Whew! I half-expected to see Kohler (makers of the kitchen sink) listed among the conspirators. Kuntzler’s embarrassing rant (embraced by many conspiracy advocates, believe it or not) ranks right up there with The Onion’s satirical, tongue-in-cheek headline: “Kennedy Slain by CIA, Mafia, Castro, LBJ, Teamsters, Freemasons: President Shot 129 Times from 43 Different Angles.” Only Kuntzler wasn’t joking. [See: Lee Harvey Oswald Was An American Hero? Paul Kuntzler Speaks]

In mid-August, we were treated to veteran stand-up comic, actor, talk-show host and author Richard Belzer’s (Law and Order: SVU) laughable article, “Defaming History or, Who Didn't Kill JFK” in The Huffington Post which claimed that Bugliosi's book was a fraud and Lee Harvey Oswald was provably innocent.

Belzer’s proof? Oswald was discovered on the second floor of the Book Depository building drinking a Coke shortly after the assassination! To get around this simple “fact”, Belzer claimed that the Warren Commission “rigged” the re-enactment tests to show that Oswald could get down the stairs from the sixth floor before Baker reached the second floor landing; that there were three rifles found on the sixth floor - a German Mauser, an Italian Mannlicher-Carcano, and a British Enfield; that the single-bullet theory suspends the laws of physics; that Oswald had to have wiped his fingerprints off the rifle before hiding it behind a stack of boxes; that Oswald had to zig-zag through stacks of boxes to escape the sixth floor; that Oswald had to run down eight flights of stairs (including landings) to get to the lunchroom where he was seen calm and collected; blah-blah-blah.

Belzers foolish charges couldn’t even withstand a light-dusting of cross-examination. [See: Defaming Bugliosi: The Court Jester Speaks]

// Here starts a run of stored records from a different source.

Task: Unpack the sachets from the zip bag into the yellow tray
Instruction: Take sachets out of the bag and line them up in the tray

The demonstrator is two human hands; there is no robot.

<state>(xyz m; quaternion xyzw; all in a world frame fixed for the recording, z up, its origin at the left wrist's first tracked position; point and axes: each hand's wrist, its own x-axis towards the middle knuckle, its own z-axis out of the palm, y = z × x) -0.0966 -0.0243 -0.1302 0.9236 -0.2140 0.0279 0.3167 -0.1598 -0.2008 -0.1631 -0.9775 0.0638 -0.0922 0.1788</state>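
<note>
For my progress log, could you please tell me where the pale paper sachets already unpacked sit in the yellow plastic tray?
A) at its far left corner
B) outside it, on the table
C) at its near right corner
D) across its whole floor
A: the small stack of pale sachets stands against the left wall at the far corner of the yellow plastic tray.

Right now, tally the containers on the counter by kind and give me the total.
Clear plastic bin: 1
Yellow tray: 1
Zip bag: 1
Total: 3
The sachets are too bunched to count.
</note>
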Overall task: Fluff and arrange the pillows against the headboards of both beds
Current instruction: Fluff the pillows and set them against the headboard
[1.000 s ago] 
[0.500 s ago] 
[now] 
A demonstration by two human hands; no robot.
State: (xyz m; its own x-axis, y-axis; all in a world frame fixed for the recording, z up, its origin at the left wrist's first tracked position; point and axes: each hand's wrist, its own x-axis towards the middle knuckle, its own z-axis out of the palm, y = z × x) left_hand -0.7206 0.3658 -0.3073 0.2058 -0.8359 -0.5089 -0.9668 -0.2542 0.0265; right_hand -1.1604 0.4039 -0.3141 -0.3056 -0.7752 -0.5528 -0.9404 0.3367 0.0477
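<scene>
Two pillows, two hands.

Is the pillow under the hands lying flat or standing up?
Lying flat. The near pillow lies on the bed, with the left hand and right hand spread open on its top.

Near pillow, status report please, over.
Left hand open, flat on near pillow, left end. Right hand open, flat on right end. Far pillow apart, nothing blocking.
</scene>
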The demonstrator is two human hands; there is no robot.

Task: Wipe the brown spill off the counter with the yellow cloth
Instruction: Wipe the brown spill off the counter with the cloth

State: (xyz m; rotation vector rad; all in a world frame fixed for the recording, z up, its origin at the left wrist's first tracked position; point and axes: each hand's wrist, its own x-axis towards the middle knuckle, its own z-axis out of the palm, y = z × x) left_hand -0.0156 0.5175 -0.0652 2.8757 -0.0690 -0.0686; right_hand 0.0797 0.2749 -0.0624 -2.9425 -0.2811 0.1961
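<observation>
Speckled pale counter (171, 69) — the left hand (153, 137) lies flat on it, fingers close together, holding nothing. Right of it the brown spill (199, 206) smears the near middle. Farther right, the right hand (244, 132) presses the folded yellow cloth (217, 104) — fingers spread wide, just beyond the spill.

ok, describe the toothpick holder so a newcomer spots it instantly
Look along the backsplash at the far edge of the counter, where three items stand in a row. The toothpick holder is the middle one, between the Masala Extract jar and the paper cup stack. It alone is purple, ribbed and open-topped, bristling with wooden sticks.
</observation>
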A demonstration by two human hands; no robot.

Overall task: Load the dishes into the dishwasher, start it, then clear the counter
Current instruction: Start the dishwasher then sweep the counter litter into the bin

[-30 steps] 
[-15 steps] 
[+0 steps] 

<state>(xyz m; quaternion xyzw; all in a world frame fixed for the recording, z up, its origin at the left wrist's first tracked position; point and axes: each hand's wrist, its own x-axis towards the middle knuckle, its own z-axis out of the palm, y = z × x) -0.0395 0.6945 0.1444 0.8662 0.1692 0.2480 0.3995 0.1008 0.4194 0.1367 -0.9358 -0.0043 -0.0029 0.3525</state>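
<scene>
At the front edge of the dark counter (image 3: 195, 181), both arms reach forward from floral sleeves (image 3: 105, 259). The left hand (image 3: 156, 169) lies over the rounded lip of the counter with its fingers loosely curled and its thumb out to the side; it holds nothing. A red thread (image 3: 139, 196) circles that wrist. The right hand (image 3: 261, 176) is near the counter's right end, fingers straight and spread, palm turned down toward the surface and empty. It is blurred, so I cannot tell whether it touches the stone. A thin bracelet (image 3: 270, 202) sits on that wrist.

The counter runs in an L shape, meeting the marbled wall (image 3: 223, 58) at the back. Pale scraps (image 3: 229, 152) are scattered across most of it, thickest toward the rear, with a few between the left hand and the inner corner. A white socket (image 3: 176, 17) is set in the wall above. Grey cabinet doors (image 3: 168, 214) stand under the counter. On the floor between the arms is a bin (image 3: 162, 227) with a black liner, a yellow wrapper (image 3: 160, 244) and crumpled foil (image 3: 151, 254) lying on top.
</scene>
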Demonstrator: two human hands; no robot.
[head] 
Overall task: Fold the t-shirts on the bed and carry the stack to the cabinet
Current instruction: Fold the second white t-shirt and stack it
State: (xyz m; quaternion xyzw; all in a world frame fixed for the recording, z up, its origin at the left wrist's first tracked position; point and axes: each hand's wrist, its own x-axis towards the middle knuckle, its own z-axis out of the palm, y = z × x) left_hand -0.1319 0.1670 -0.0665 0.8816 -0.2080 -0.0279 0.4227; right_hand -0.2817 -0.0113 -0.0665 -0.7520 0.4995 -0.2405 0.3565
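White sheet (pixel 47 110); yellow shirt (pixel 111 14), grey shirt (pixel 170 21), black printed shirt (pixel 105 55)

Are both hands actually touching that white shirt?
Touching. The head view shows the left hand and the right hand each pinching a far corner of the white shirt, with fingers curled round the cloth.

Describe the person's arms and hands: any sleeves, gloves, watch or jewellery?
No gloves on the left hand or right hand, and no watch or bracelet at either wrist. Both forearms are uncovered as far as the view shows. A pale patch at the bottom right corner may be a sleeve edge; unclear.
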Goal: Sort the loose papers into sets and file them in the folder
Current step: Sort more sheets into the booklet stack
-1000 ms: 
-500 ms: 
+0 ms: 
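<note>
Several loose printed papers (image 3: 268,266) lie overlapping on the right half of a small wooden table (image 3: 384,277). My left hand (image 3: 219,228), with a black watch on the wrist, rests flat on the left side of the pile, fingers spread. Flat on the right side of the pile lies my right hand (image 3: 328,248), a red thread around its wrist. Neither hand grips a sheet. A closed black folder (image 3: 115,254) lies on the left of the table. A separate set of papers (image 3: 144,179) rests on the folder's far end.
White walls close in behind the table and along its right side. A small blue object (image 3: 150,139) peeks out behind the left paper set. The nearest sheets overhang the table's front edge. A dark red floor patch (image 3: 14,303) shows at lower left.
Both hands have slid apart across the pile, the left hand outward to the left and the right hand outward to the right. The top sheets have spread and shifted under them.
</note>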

In September, two Internet newsgroups wrestled with the merits of eyewitness Lee Bowers, Jr.’s alleged testimony that he saw two men standing behind the stockade fence atop the grassy knoll, the long suspect source of the fatal shot – according to conspiracy buffs. [See: Lee Bowers: The Man Behind the Grassy Knoll]

All hell broke loose when one poster pointed out the revelations made in my report “Badge Man: A Photogrammetric Analysis of Moorman Photograph No.5 of the JFK Assassination,” which demonstrated that Bowers actually said that no one was behind the fence shooting at the president.

The thread on the U.K.’s Educational Forum grew to a whopping (even by newsgroup standards) 62 pages of endless sniping, personal insults, and trash-talking. Across the pond, the JFK/Lancer Forum contained a similar thread. Among the mindless chatter on both forums was the claim that Bowers was afraid for his life and revealed only a little of the true story.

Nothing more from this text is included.